Near field and far field. How far away should you be from a double slit of slit spacing \(0.1 \mathrm{~mm}\) irradiated with visible light in order to use the far-field approximation without making use of a lens? How far should you be from two microwave antennas having spacing \(10 \mathrm{~cm}\) and emitting \(3-\mathrm{cm}\) microwaves to use the far-field approximation?

Short Answer

Expert verified
18.18 m for visible light and 0.33 m for microwaves.

Step by step solution

01

Identify the criteria for far-field approximation

The far-field approximation criteria require that the distance from the slit or antenna, denoted as \(L\), must satisfy \( L \gg \frac{a^2}{\lambda} \).
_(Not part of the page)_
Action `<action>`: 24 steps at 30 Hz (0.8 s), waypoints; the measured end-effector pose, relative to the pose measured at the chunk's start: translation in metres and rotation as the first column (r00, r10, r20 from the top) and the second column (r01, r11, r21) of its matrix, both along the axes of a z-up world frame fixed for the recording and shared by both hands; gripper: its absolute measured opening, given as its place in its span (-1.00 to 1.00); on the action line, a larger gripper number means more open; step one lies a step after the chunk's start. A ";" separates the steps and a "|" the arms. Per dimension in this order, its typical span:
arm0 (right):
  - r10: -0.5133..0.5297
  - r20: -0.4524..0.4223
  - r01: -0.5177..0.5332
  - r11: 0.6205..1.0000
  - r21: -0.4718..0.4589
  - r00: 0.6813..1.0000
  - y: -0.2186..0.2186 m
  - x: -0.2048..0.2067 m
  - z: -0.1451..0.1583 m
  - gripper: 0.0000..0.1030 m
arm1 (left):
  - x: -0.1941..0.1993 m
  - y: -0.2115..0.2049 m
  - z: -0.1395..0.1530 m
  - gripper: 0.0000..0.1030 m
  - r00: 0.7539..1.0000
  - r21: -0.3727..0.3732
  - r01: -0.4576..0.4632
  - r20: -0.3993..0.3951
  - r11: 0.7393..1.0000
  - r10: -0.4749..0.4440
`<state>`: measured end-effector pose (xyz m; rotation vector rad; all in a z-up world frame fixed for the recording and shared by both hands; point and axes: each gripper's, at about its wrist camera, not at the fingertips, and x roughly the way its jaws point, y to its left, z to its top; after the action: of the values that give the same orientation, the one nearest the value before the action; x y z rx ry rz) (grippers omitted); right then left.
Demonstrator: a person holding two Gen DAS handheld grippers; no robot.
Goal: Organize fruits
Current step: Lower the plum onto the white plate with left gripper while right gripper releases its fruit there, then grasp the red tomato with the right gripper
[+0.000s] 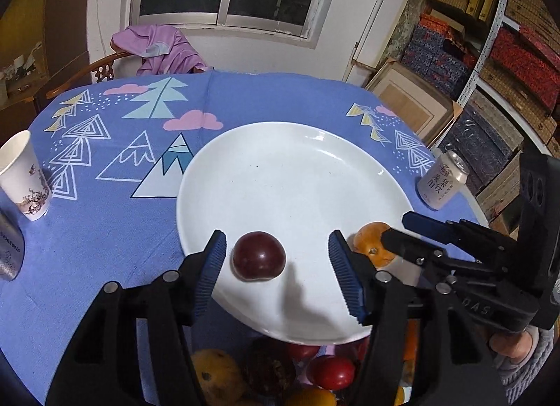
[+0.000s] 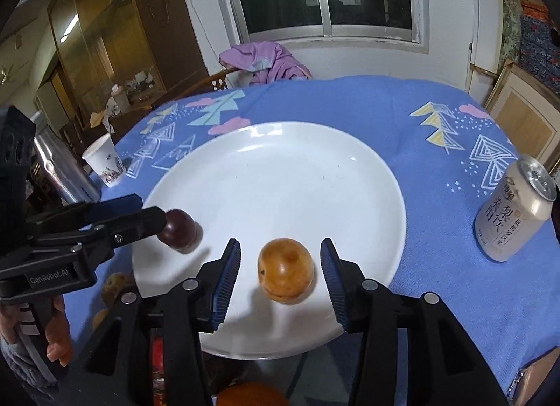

Here, \(a\) represents the slit or antenna spacing, and \(\lambda\) is the wavelength.
02

Calculate minimum distance for double slit with visible light

For visible light, let's assume an average wavelength \( \lambda = 550 \text{ nm} = 550 \times 10^{-9} \text{ m}\). Given the slit spacing \( a = 0.1 \text{ mm} = 0.1 \times 10^{-3} \text{ m} \), the far-field distance is found using:\[L \gg \frac{(0.1 \times 10^{-3})^2}{550 \times 10^{-9}}\]Calculating:\[L \gg \frac{0.1^2 \times 10^{-6}}{550 \times 10^{-9}} = \frac{0.01 \times 10^{-6}}{550 \times 10^{-9}} = \frac{0.01}{550} \times 10^{3} = 18.18 \text{ m}\]
03

Calculate minimum distance for microwave antennas

For the microwave antennas: \( a = 10 \text{ cm} = 0.1 \text{ m} \) and \( \lambda = 3 \text{ cm} = 0.03 \text{ m} \). Using the criteria:\[L \gg \frac{(0.1)^2}{0.03}\]Calculating:\[L \gg \frac{0.01}{0.03} = 0.33 \text{ m} \]
04

Interpret the results

For the double slit with visible light, the observer should be well beyond 18.18 m to use the far-field approximation. For the microwave antennas, the observer should be more than 0.33 m away to ensure the far-field conditions are met.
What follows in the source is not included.